Un testament est valable s’il est rédigé à la main, daté et signé. L’authentification par une ou un notaire n’est pas nécessaire. Si vous le souhaitez ou si vous n’êtes pas en mesure d’établir votre testament à la main, vous pouvez faire authentifier votre testament en la forme authentique. Cela offre une sécurité supplémentaire, car une ou un spécialiste vérifie qu’il soit conforme à la loi et, si nécessaire, le conserve en lieu sûr.

Les conjoints et les partenaires enregistrés héritent automatiquement, mais pas forcément de tout. La part dépend de l’existence d’une descendance ou, à défaut, d’héritières ou héritiers dans la souche des parents. Sans testament, les couples non mariés (concubinage) n’héritent de rien. La forme écrite est nécessaire pour désigner votre partenaire comme bénéficiaire, par exemple au moyen d’un testament ou d’un pacte successoral.
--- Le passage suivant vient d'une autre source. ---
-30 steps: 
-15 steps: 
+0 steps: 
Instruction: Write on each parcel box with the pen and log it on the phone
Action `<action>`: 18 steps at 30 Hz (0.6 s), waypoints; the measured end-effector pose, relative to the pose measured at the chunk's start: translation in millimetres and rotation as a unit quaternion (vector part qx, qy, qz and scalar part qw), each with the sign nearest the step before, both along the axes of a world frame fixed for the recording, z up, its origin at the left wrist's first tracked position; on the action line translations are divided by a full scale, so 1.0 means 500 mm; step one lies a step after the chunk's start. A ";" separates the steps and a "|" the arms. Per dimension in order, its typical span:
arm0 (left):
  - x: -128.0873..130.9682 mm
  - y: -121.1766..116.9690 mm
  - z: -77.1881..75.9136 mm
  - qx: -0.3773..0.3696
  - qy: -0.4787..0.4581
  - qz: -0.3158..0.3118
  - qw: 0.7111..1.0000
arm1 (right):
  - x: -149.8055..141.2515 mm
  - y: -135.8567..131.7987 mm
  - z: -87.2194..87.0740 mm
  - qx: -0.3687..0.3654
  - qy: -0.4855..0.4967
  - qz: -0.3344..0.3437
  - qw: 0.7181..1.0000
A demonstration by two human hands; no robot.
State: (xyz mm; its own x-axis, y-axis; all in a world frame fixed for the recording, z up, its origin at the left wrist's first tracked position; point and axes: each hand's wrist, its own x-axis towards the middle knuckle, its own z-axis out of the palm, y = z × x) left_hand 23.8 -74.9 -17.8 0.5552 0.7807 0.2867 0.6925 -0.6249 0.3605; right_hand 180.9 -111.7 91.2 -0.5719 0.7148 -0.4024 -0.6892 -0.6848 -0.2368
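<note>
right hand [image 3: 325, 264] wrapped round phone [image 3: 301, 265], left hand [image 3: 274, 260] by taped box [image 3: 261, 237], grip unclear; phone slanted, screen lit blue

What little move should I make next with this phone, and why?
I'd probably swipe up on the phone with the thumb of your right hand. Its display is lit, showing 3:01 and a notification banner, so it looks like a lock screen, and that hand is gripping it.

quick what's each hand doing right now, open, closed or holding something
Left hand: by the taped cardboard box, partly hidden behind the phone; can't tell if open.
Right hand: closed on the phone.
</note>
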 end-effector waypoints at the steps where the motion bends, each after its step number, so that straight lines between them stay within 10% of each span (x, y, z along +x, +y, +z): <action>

Oui. Vous pouvez privilégier vos petits-enfants, mais les parts réservataires de vos enfants et, le cas échéant, de votre conjointe ou conjoint ou partenaire enregistré(e) doivent être respectées. Seule la quotité disponible de votre fortune peut être entièrement attribuée à vos petits-enfants. Si vos enfants renoncent de leur plein gré à leur part réservataire, vous pouvez établir un pacte successoral plus généreux à l’égard de vos petits-enfants.